The film comes to its head during an extended sequence where the woman abandons her children at the beach. Their faces grubby with Cornish pasties, less eaten, more demolished against their faces. It is a truly gross spectacle, as we watch the demon things sitting in their filth; one of the boys drinks tomato sauce from the tacky tomato-shaped bottle. Their degenerate desolation is so consuming, that it almost seems they have devoured their mother along with the pasties, as the camera zooms away across the seaweed littered shore; the distorted cries of the soundtrack evoking both a woman’s scream and a mechanical saw cutting into steel. 

The rapid speed of the camera is reminiscent of the high octane car shots from something like ‘Mad Max’, or the opening credits of Lynch’s ‘Lost Highway’, which uses its shot of the road violently hurtling by to sicken the viewer and thus prime them for the nightmare to come. So too is the effect in this film as it quickly descends into delirium as the woman pulls into a service station and is greeted by an orgy of mechanics who ogle her and her vehicle, with little distinction between the two.
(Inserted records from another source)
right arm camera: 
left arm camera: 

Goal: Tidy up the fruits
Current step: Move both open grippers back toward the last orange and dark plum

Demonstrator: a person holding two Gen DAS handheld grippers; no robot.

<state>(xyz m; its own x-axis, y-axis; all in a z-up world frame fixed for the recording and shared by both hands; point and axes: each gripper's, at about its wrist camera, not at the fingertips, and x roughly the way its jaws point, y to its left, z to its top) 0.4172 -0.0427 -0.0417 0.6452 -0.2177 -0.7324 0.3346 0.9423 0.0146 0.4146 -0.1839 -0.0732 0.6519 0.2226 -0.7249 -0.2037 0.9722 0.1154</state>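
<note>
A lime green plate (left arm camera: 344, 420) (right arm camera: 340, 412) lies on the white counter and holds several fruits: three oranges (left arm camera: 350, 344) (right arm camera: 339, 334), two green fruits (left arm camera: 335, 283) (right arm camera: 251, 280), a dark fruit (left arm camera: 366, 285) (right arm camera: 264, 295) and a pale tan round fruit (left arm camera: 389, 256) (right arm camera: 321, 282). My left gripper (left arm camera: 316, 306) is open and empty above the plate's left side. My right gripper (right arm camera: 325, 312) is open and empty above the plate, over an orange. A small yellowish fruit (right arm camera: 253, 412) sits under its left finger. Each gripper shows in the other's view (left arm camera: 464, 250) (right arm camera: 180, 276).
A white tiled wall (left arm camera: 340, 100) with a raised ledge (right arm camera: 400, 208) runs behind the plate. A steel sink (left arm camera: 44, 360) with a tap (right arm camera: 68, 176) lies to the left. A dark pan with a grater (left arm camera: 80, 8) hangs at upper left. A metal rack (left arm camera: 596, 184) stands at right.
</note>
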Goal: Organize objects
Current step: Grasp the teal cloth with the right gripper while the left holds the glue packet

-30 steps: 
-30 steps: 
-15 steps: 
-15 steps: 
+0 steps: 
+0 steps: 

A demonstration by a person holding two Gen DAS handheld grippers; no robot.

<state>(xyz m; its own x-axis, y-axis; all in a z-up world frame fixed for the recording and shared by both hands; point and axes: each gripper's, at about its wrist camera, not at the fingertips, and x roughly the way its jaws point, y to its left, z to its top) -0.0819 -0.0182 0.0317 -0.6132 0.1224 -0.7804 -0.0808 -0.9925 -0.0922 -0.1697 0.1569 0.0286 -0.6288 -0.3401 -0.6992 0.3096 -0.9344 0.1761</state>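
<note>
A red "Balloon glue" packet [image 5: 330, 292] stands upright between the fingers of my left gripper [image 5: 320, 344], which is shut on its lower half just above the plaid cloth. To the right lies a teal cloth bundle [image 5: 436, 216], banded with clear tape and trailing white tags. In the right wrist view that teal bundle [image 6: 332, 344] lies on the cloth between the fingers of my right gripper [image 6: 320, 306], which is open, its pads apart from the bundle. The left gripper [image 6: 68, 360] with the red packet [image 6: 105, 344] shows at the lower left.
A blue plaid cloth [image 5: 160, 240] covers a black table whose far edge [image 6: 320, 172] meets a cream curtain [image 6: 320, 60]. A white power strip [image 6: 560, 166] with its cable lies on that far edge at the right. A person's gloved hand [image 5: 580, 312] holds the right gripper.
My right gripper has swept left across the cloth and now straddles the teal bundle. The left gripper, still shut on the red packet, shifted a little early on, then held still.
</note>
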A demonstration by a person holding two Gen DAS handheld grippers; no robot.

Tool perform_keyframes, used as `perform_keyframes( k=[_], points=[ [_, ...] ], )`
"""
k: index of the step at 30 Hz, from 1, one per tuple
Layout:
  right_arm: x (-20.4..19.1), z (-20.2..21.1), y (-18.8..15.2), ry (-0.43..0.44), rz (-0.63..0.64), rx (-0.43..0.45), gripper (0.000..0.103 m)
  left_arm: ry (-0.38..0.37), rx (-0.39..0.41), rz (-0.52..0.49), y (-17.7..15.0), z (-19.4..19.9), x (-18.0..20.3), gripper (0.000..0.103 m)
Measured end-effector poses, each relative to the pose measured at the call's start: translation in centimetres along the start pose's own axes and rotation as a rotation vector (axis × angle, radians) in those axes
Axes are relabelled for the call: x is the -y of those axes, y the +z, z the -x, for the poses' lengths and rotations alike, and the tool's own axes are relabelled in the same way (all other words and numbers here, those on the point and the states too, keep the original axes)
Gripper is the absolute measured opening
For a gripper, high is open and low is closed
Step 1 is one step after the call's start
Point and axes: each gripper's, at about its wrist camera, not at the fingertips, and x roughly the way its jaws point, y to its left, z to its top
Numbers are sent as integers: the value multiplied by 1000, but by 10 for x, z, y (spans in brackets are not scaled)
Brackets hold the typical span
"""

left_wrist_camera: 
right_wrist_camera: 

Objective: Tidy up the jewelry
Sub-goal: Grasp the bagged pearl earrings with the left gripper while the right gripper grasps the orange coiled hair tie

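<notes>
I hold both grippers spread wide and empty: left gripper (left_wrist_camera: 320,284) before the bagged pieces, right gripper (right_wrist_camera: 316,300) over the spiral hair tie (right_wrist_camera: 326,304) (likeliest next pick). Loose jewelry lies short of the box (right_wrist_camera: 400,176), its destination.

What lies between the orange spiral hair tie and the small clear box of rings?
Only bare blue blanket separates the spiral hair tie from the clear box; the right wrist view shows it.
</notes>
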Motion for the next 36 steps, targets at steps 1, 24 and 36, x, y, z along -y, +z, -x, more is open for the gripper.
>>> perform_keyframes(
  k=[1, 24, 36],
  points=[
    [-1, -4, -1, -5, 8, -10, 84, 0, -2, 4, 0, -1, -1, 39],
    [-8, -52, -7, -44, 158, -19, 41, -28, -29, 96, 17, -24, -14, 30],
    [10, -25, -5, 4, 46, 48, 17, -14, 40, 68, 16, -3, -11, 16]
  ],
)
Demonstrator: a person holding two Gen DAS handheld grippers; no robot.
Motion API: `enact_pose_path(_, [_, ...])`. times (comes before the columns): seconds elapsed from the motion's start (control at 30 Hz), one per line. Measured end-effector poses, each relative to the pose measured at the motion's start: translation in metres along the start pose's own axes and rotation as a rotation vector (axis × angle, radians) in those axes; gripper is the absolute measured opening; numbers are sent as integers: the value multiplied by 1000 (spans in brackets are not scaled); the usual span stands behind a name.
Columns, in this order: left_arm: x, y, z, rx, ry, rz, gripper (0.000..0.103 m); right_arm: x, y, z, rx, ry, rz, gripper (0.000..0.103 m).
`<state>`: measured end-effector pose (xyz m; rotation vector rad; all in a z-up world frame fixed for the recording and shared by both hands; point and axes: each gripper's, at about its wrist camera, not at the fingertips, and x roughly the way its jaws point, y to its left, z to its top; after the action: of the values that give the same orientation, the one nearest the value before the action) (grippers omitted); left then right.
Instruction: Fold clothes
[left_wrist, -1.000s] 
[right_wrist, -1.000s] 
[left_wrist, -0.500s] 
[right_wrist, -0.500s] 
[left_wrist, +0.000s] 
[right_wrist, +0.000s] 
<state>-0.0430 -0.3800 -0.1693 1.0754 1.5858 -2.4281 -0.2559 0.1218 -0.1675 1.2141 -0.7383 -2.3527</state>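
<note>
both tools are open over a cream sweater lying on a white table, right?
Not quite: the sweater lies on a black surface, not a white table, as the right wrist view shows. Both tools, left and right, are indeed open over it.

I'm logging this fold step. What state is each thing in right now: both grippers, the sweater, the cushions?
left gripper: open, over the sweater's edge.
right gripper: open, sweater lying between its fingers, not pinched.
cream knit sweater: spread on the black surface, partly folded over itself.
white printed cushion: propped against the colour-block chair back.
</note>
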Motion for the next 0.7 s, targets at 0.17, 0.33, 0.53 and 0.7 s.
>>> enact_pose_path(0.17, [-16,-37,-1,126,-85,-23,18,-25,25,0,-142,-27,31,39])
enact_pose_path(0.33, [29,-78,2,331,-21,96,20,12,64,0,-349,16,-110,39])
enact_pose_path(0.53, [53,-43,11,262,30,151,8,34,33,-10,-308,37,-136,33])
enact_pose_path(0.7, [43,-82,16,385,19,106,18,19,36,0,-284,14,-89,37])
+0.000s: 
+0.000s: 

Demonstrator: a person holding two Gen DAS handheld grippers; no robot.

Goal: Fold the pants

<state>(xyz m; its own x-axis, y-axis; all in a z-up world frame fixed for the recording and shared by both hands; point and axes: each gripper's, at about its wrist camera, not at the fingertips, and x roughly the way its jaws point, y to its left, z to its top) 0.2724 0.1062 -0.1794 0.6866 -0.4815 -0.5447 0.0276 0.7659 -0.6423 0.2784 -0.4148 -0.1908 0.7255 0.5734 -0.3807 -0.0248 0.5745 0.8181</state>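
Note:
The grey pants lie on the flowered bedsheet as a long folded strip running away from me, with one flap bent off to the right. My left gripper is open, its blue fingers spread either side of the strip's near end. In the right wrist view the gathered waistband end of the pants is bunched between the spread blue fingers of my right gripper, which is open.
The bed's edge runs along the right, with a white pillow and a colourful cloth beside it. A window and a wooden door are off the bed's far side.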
What follows is a wonderfully comic parade of visual innuendo and metaphor; a car service by way of a sex scene with a slow, moaning synthesised soundtrack and a deluge of sexual imagery that would make an advertisement blush. The service station attendant polishes her headlights with the slow cinematic tenderness of an actor fondling a breast; his work under her bonnet becoming an allegorical act of fingering, finishing with the money shot of him shaking off the dripping oil pump onto the bonnet.

It is atrociously funny, yet quickly becomes horrifying, as we witness her psyche completely snapping; years of suburban repression have destroyed her sense of self beyond that of her vehicle. This is made worse when his fellows join in and the scene takes a turn towards sheer abuse, with them ganging up on her station wagon and even begin to tear out the lining of the seats inside. The audio track treats us to a littering of chauvinistic remarks all the way through. 

The woman is literally made an object by the patriarchal society she is trapped in; the classic Australian car is turned into a fetishistic idol of desire for the male figures. 

Dodd’s fascination with the role of cars in Australian society and how they intersected with the gender roles of the time creates a film that is nightmarishly evocative and surreal, a true hidden gem of Australia cinema.

MWFF and their kin showcase excellent work. If you are a fan of cinema, attend these events and discover the strange and wonderful obscurities they screen.